L’article 5 vise à juste titre à renforcer le contrôle des antécédents judiciaires pour les personnes prenant en charge les enfants protégés. Le texte issu de la commission laisse toutefois au président du conseil départemental un pouvoir d'appréciation discrétionnaire pour l'ensemble des mentions au Bulletin n°2 (B2) qui ne relèvent pas des crimes ou infractions sexuelles.
Si l’on peut concevoir qu’une condamnation ancienne pour un délit routier ou financier puisse faire l’objet d’une évaluation au cas par cas, l’exigence de protection absolue des enfants ne souffre aucune approximation en matière de violences physiques ou psychologiques. Les enfants confiés à l’Aide sociale à l’enfance (ASE) sont des mineurs au parcours de vie déjà marqué par des traumatismes graves.

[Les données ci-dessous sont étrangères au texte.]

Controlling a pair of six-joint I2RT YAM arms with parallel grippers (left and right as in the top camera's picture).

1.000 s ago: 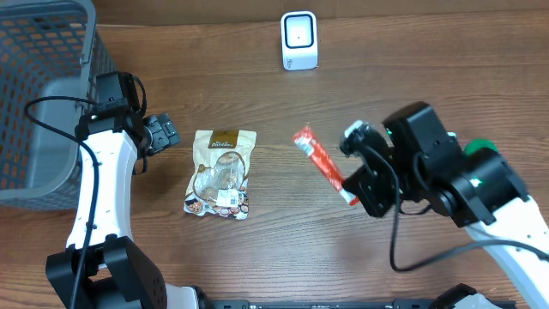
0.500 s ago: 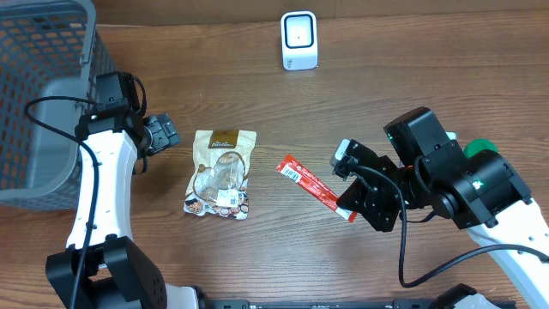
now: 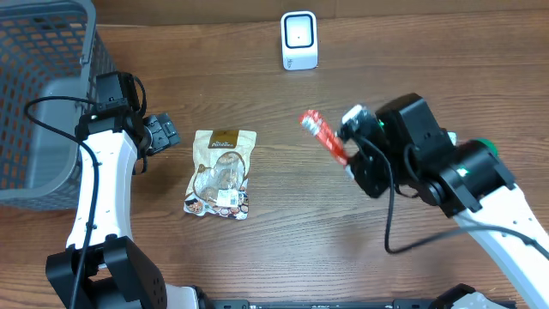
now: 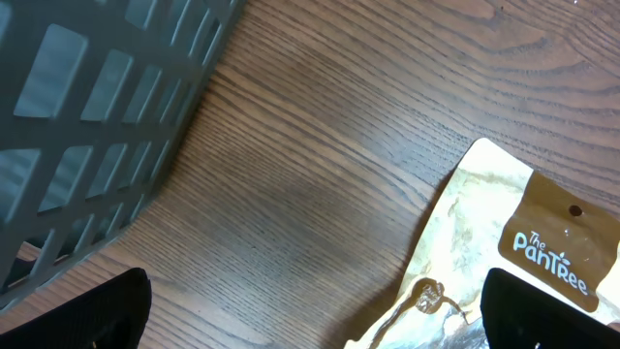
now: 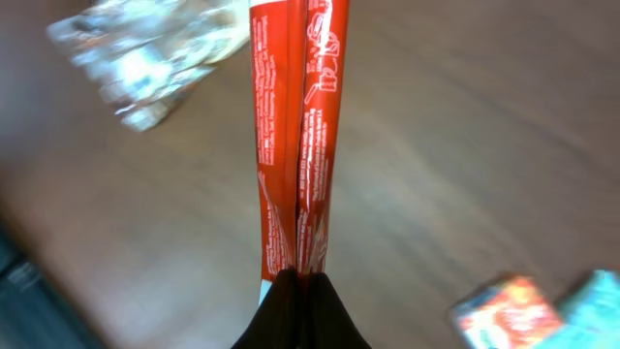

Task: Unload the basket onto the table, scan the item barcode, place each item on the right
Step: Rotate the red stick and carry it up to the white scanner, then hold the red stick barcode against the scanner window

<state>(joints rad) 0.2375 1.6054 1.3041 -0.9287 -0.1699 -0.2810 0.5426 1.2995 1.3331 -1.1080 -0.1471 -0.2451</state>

Cet amendement de compromis et de vigilance propose donc d'automatiser le refus d'agrément ou de placement uniquement lorsque la mention au B2 concerne des faits de violences volontaires. La République ne peut tolérer qu'un enfant retiré à sa famille pour des raisons de maltraitance soit confié à un tiers ayant des antécédents de violence. Face aux violences sur les mineurs, la fermeté doit être automatique et sans angle mort.